Prompt —
With the pictures left out, print exactly the lines below that run from the one containing "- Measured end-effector" through the one containing "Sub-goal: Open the".

Information provided —
━━━━

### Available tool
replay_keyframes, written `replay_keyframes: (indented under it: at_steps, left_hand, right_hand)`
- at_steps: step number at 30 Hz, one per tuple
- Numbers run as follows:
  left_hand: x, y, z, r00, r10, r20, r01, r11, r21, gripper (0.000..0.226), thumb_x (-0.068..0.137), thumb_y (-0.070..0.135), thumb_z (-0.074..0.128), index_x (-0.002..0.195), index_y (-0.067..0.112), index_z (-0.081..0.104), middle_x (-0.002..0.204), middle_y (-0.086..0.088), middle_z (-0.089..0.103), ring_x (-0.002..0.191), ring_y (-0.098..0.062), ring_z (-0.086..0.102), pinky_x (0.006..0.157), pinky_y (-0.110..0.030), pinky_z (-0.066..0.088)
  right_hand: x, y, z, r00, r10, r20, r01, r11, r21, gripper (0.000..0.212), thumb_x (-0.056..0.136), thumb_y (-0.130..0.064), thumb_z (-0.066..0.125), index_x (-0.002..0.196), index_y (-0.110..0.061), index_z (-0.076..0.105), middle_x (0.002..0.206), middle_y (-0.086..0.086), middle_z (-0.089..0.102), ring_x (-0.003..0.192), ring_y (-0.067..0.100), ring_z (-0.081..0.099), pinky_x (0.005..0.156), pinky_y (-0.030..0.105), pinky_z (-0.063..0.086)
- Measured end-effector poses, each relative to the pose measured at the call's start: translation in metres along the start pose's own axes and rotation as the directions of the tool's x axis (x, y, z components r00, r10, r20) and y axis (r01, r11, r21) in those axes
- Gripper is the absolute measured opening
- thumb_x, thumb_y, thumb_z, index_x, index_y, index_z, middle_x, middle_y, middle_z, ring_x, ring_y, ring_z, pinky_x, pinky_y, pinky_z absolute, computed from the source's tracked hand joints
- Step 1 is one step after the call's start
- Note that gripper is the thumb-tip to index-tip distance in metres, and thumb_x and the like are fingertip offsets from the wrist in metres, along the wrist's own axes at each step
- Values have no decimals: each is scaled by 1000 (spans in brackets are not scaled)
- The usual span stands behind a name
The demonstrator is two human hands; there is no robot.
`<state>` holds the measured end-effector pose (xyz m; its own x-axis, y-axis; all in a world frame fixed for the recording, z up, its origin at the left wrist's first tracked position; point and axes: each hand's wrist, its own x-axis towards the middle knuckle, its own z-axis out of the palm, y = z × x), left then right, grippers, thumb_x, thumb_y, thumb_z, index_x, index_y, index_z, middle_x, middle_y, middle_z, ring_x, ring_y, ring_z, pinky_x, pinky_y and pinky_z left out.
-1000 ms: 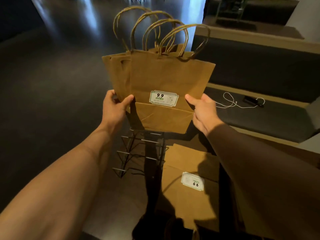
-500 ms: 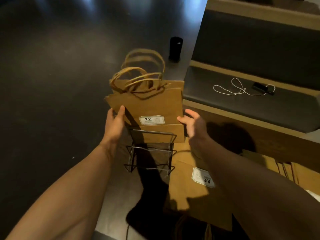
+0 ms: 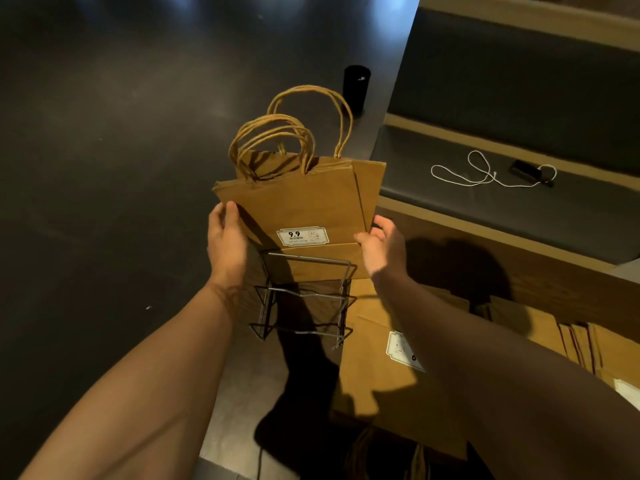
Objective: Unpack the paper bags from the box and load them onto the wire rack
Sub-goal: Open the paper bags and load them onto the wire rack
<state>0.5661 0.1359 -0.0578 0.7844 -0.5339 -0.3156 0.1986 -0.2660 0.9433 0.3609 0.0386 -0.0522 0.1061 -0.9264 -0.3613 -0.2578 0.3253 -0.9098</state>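
Paper bags (image 3: 301, 206), a flat brown bundle with twisted handles (image 3: 277, 140) standing up, sit with their lower edge dropped behind the top wire of the wire rack (image 3: 304, 296), the front bag showing a white label (image 3: 302, 235) that reads 9.9. The left hand (image 3: 225, 237) lies against the bundle's left edge with fingers straight and spread along the paper. The right hand (image 3: 381, 247) is at the bundle's lower right corner, fingers loosely extended and touching the paper; whether the thumb pinches it cannot be told. The rack stands on a dark surface (image 3: 104, 168). More flat bags (image 3: 377, 386) lie just right of the rack under the right forearm. A black cylinder (image 3: 356, 86) stands beyond the bundle. A white cord (image 3: 485, 174) lies on a dark bench seat (image 3: 519, 209) at right.
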Motion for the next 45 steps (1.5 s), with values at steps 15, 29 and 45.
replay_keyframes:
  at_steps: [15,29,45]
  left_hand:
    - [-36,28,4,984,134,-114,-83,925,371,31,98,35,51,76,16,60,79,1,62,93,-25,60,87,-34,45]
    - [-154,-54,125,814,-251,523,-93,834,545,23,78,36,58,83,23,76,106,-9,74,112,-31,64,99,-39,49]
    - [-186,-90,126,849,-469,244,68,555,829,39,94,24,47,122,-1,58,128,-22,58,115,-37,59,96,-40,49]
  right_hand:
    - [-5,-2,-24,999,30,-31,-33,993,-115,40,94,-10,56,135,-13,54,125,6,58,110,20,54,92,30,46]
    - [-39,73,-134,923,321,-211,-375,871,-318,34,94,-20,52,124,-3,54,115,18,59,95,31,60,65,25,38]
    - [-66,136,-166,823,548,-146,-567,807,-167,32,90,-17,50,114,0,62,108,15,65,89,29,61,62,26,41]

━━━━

Completed task —
- Measured end-effector poses, each relative to the pose measured at the call's start: translation in metres along the start pose's own axes and rotation as the directions of the tool's x axis (x, y, z components r00, r10, r20) and y axis (r01, r11, r21) in those axes
- Gripper is the absolute measured opening
- thumb_x, thumb_y, thumb_z, index_x, index_y, index_z, middle_x, middle_y, middle_z, ring_x, ring_y, ring_z, pinky_x, pinky_y, pinky_z absolute, computed from the source's tracked hand joints
- Step 1 is one step after the call's start
- Note that gripper is the thumb-tip to index-tip distance in metres, and thumb_x and the like are fingertip offsets from the wrist in metres, along the wrist's own axes at each step
- Values have no decimals: each is scaled by 1000 (spans in brackets are not scaled)
- The usual span stands behind a name
The demonstrator is two human hands; there is no robot.
`<state>` holds the measured end-effector pose (xyz m; its own x-axis, y-axis; all in a world frame fixed for the recording, z up, its origin at the left wrist's first tracked position; point and axes: each hand's wrist, its own x-axis towards the middle knuckle, its own z-axis out of the palm, y = z × x), left then right, grippers, thumb_x, thumb_y, thumb_z, index_x, index_y, index_z, middle_x, middle_y, middle_z, ring_x, ring_y, ring_z, pinky_x, pinky_y and pinky_z left out.
-1000 ms: 
-500 ms: 
+0 ms: 
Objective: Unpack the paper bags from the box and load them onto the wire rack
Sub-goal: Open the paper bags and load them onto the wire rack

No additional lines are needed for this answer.